» Problem
Give back the lines below exactly, but do not include any pictures.

» Collected material

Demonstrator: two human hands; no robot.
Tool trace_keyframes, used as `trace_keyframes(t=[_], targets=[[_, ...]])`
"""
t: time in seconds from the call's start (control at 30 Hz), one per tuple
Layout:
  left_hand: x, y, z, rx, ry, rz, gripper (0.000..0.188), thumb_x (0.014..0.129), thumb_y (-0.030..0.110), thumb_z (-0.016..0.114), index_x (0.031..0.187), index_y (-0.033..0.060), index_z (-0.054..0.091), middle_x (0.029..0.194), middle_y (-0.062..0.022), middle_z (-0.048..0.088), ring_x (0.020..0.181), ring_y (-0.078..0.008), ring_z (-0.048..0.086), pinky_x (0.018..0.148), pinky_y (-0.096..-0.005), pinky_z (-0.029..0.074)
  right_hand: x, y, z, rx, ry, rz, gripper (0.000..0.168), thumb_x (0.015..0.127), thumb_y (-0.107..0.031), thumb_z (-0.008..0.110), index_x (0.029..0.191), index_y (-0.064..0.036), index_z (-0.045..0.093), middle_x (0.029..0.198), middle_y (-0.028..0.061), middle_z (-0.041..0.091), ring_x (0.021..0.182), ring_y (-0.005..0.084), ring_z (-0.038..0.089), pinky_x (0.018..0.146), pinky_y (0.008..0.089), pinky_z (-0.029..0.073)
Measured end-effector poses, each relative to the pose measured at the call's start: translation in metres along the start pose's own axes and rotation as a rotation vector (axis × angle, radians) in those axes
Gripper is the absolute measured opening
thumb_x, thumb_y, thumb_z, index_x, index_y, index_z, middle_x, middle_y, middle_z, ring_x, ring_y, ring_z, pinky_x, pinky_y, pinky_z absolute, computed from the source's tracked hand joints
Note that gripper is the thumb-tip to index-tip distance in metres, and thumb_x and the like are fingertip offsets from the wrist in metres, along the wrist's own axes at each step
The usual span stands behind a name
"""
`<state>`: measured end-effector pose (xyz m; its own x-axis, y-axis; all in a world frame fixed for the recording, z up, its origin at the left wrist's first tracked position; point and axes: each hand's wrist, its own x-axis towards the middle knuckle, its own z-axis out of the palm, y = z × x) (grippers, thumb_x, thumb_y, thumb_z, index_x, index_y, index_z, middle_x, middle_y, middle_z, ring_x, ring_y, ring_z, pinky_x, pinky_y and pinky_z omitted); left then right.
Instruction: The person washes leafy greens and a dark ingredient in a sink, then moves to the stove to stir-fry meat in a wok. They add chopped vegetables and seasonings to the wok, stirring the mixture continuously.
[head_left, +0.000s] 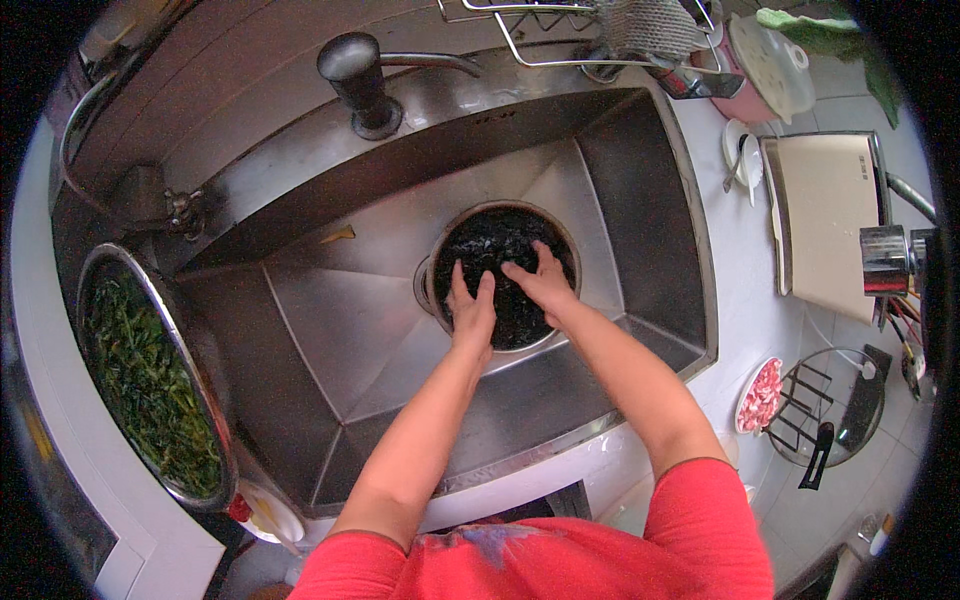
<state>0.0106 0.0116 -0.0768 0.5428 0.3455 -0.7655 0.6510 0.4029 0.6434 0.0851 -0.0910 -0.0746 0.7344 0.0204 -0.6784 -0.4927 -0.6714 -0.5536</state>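
Note:
A round metal pot (568, 225) sits on the floor of the stainless steel sink (352, 337). Dark, wet contents (487, 232) fill it, looking nearly black; what they are cannot be made out. Over the left part of the pot is my left hand (472, 311), thumb and forefinger apart. My right hand (546, 283) reaches in from the right side, its fingers spread too. Both hands touch the dark contents, and some fingers are hidden in them. I see nothing gripped in either hand. A loop handle (422, 285) sticks out on the pot's left.
A large metal basin of leafy greens (142, 375) stands left of the sink. Behind it rises a dark tap (360, 82). A wire rack (525, 34) overhangs the back edge. Rightward are a plate of diced raw meat (761, 397), a glass lid (832, 405) and a cutting board (825, 217).

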Motion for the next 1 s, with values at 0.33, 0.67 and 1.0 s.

» Reply to the exercise
Demonstrator: two human hands; no robot.
Tool trace_keyframes, used as `trace_keyframes(t=[_], targets=[[_, ...]])`
"""
t: time in seconds from the call's start (control at 30 Hz), one per tuple
Layout:
  left_hand: x, y, z, rx, ry, rz, gripper (0.000..0.188), thumb_x (0.014..0.129), thumb_y (-0.030..0.110), thumb_z (-0.016..0.114), index_x (0.031..0.187), index_y (-0.033..0.060), index_z (-0.054..0.091), middle_x (0.029..0.194), middle_y (-0.062..0.022), middle_z (-0.048..0.088), ring_x (0.020..0.181), ring_y (-0.078..0.008), ring_z (-0.048..0.086), pinky_x (0.018..0.148), pinky_y (-0.096..-0.005), pinky_z (-0.029..0.074)
  right_hand: x, y, z, rx, ry, rz, gripper (0.000..0.168), thumb_x (0.015..0.127), thumb_y (-0.107..0.031), thumb_z (-0.008..0.110), index_x (0.029..0.191), index_y (-0.064..0.036), index_z (-0.045..0.093), middle_x (0.029..0.198), middle_y (-0.028..0.061), middle_z (-0.041..0.091), ring_x (0.021..0.182), ring_y (-0.005..0.084), ring_z (-0.038..0.089), pinky_x (0.018..0.146), pinky_y (0.008..0.089), pinky_z (-0.029..0.073)
Measured end-effector poses, each relative to the pose measured at the call's start: translation in metres along the start pose's own axes and rotation as a rotation vector (axis × angle, radians) in those axes
Gripper is the absolute measured opening
thumb_x, thumb_y, thumb_z, index_x, index_y, index_z, middle_x, middle_y, middle_z, ring_x, ring_y, ring_z, pinky_x, pinky_y, pinky_z absolute, computed from the source's tracked hand joints
Note that gripper is the thumb-tip to index-tip distance in metres, and thumb_x and the like are fingertip offsets from the wrist in metres, along the wrist's own axes at each step
The usual span stands behind a name
"""
`<state>`: measured end-effector pose (xyz m; its own x-axis, y-axis; all in a world frame fixed for the recording, z up, its origin at the left wrist's first tracked position; point and axes: each hand's wrist, its own x-axis towards the middle knuckle, its own z-axis out of the palm, y = z × x) (grippers, thumb_x, thumb_y, thumb_z, index_x, index_y, index_z, middle_x, middle_y, middle_z, ring_x, ring_y, ring_z, pinky_x, pinky_y and pinky_z omitted); left then right.
Instruction: The person washes leafy greens and a dark ingredient in a sink, then moves to the stove to stir-fry meat in a wok. They add chopped vegetables and seasonings to the wok, stirring the mixture continuously.
[head_left, +0.000s] 
<state>0.0106 0.0116 -0.0768 0.5428 0.3455 -0.7655 0.6510 0.4029 0.6434 0.0851 -0.0910 -0.0746 0.7344 0.0204 -0.6784 -0.4927 -0.6714 -0.5536</state>
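Note:
A round metal pot (568, 225) sits on the floor of the stainless steel sink (352, 337). Dark, wet contents (487, 232) fill it, looking nearly black; what they are cannot be made out. Over the left part of the pot is my left hand (472, 311), thumb and forefinger apart. My right hand (546, 283) reaches in from the right side, its fingers spread too. Both hands touch the dark contents, and some fingers are hidden in them. I see nothing gripped in either hand. A loop handle (422, 285) sticks out on the pot's left.
A large metal basin of leafy greens (142, 375) stands left of the sink. Behind it rises a dark tap (360, 82). A wire rack (525, 34) overhangs the back edge. Rightward are a plate of diced raw meat (761, 397), a glass lid (832, 405) and a cutting board (825, 217).
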
Motion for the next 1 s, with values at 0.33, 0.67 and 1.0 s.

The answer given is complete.